REQUIRED WORK:
Would you reproduce every record exactly, leaving out the pictures?

Collection entries:
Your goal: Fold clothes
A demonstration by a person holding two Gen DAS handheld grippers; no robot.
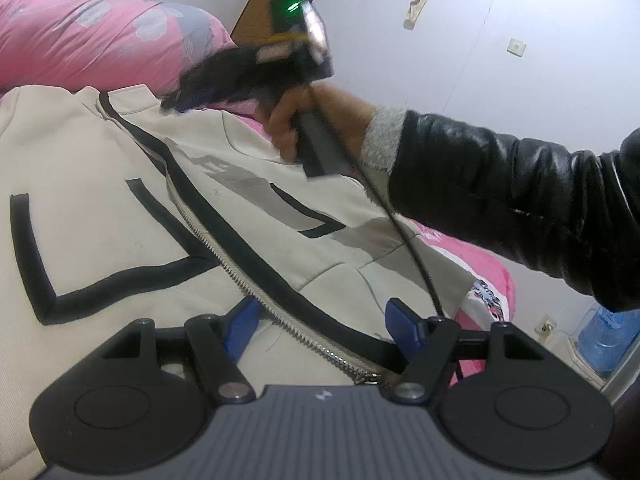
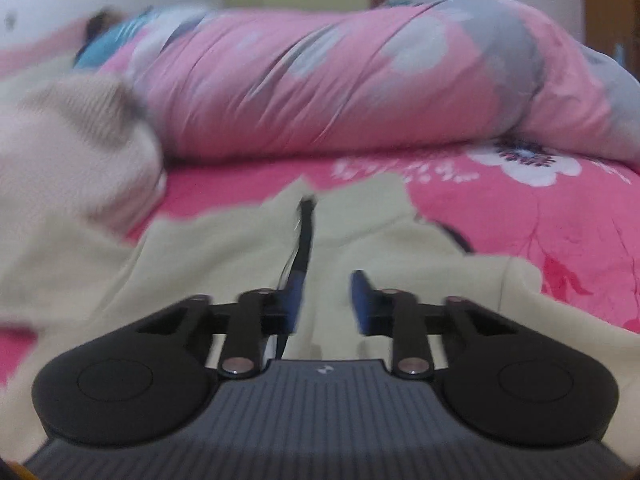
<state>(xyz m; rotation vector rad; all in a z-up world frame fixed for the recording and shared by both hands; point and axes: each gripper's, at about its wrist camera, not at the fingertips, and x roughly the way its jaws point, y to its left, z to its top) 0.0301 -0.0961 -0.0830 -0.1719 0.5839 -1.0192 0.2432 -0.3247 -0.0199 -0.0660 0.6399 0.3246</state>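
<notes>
Two grippers: my left gripper [image 1: 320, 326] gapes astride cream zippered jacket [image 1: 100, 208]; right gripper [image 2: 326, 300] blurred, jaws narrow, grip undeterminable. Beyond it pink floral bedsheet [image 2: 520, 220]; white wall [image 1: 520, 100] ahead of left.

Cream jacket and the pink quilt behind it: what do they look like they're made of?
Cream jacket: looks like a thick, matte knit such as fleece or sweatshirt cotton, going by the fine ribbed texture; black trim bands, and a zipper with shiny metal-looking teeth.
Pink quilt: smooth woven cover with a slight sheen, puffy folds suggesting padded filling. Exact fibre unclear.
</notes>
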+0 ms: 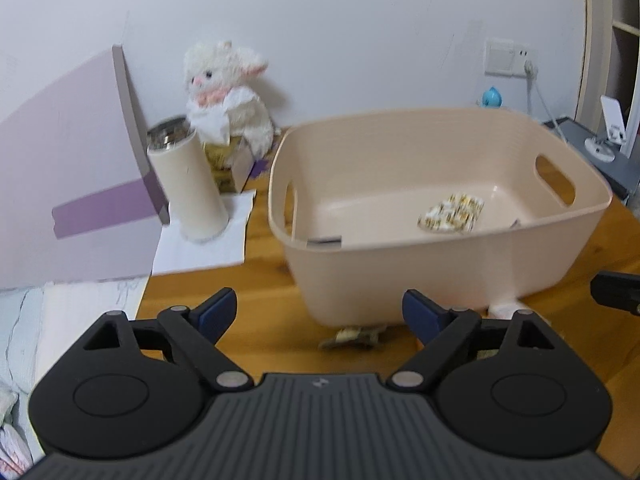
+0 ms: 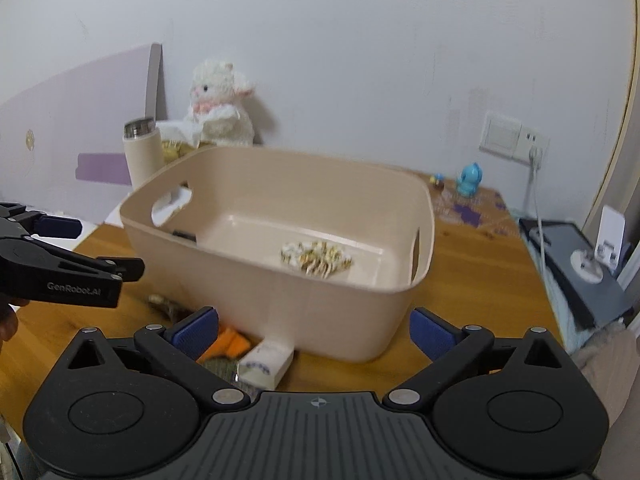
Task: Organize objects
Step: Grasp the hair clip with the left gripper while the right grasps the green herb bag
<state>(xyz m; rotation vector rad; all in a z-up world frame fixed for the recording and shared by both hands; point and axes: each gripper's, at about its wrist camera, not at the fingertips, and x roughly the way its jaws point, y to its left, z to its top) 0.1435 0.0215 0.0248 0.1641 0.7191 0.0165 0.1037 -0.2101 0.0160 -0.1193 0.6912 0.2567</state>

EXERCISE OUTPUT:
Your goal: Fold clothes
A demonstration by a person holding two Gen DAS handheld grippers; no robot.
<state>(xyz m; rotation vector rad; all in a z-up world frame fixed for the recording and shared by both hands; point and axes: each gripper's, at about its wrist camera, not at the fingertips, and x roughly the way its jaws point, y to its left, z to its top) 0.0301 -0.0961 -0.0830 -0.1719 0.5839 -1.0192 0.2432 -0.3247 -0.0199 -0.0660 0.6399 0.3246</state>
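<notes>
Two grippers: my left gripper [image 1: 320, 326] gapes astride cream zippered jacket [image 1: 100, 208]; right gripper [image 2: 326, 300] blurred, jaws narrow, grip undeterminable. Beyond it pink floral bedsheet [image 2: 520, 220]; white wall [image 1: 520, 100] ahead of left.

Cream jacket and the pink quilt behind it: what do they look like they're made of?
Cream jacket: looks like a thick, matte knit such as fleece or sweatshirt cotton, going by the fine ribbed texture; black trim bands, and a zipper with shiny metal-looking teeth.
Pink quilt: smooth woven cover with a slight sheen, puffy folds suggesting padded filling. Exact fibre unclear.
</notes>
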+0 ms: 
+0 ms: 
Task: Organize objects
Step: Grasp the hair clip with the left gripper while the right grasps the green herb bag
<state>(xyz m; rotation vector rad; all in a z-up world frame fixed for the recording and shared by both hands; point and axes: each gripper's, at about its wrist camera, not at the fingertips, and x roughly the way its jaws point, y to its left, z to its top) 0.1435 0.0215 0.0248 0.1641 0.7191 0.0165 0.1037 -0.2101 0.0160 -0.1193 0.6912 0.2567</state>

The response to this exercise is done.